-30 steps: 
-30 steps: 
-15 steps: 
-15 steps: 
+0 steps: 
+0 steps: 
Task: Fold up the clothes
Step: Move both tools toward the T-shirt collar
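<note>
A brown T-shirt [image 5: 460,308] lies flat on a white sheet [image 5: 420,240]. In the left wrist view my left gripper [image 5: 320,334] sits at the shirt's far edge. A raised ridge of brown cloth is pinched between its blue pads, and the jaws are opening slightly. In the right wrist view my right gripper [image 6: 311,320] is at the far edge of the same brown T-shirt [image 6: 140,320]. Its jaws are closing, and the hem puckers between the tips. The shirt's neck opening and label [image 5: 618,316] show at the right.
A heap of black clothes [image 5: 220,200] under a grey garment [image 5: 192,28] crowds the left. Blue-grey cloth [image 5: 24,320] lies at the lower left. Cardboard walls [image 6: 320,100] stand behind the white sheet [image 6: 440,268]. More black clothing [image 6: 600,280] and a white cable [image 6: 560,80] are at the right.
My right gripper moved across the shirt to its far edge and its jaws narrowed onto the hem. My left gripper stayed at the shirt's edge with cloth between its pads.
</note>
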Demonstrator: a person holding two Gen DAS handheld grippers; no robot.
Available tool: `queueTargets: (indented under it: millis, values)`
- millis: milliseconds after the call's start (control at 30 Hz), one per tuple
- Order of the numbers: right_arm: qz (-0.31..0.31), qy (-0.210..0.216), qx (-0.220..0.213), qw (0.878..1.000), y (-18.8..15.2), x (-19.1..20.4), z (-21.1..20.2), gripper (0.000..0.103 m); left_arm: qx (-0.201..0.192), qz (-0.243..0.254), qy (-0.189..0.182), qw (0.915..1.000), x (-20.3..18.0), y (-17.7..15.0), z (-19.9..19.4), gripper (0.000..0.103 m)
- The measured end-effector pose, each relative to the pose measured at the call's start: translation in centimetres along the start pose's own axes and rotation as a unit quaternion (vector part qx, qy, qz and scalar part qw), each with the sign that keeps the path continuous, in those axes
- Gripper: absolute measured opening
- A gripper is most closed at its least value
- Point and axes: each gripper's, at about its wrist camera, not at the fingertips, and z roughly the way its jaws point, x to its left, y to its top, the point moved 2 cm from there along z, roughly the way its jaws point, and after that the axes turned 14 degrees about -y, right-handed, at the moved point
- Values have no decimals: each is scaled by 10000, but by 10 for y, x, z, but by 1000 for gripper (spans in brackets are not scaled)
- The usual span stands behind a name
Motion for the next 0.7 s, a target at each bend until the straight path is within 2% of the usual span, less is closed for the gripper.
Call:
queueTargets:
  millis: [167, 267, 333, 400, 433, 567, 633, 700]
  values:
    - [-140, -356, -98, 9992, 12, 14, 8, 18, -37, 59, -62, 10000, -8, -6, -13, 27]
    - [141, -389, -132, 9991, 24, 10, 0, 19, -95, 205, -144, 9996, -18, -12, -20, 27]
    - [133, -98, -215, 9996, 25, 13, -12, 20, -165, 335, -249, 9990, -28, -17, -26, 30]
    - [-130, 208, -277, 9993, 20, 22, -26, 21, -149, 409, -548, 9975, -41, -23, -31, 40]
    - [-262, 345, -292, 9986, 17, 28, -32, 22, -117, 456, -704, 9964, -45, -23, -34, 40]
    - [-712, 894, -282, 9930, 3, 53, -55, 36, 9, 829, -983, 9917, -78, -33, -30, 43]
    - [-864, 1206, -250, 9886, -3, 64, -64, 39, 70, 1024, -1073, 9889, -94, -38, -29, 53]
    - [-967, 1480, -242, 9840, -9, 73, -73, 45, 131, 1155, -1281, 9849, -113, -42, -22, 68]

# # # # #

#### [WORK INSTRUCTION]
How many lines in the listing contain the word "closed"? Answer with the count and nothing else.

#### [SOLUTION BELOW]
2